→ **Exercise description**: Take each line of the data that contains the string "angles" and copy it.

→ **Source data**:
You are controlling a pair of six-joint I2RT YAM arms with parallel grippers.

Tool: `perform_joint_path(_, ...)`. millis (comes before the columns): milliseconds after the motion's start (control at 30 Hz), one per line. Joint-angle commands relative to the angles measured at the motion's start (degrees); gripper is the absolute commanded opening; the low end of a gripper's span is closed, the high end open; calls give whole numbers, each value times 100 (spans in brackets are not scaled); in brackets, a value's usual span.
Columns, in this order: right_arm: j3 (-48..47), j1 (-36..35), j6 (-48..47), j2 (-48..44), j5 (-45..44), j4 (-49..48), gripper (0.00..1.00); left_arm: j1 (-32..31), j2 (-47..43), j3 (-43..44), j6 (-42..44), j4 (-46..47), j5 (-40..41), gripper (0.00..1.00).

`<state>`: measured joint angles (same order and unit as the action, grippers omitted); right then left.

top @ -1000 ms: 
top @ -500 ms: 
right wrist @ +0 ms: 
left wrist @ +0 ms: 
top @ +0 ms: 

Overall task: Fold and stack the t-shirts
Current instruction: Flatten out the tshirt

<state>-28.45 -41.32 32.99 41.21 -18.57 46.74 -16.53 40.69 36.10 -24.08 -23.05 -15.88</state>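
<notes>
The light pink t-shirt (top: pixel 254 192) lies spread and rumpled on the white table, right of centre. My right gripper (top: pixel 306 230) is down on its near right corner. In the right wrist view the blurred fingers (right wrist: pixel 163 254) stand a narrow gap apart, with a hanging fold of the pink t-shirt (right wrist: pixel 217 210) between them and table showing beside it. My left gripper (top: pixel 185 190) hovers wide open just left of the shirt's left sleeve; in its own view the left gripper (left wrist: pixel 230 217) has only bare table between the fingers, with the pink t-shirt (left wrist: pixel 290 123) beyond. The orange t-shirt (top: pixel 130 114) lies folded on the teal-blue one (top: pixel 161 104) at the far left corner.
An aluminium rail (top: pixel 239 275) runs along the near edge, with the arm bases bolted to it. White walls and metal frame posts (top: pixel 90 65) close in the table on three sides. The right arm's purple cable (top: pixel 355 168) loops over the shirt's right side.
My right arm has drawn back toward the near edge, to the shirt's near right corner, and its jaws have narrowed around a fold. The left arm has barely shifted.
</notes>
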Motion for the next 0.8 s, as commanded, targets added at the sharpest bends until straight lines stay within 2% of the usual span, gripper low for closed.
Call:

→ **Result for this exercise**:
Tool: `perform_joint_path(_, ...)`. millis (comes before the columns): milliseconds after the motion's start (control at 30 Hz), one per line. Joint-angle commands relative to the angles measured at the motion's start (degrees); gripper is the absolute commanded opening; the low end of a gripper's span is closed, the high end open; calls give whole numbers, each value times 100 (spans in brackets are not scaled); in brackets, a value's usual span.
`<state>`: measured joint angles (same order and unit as the action, grippers omitted); right then left.

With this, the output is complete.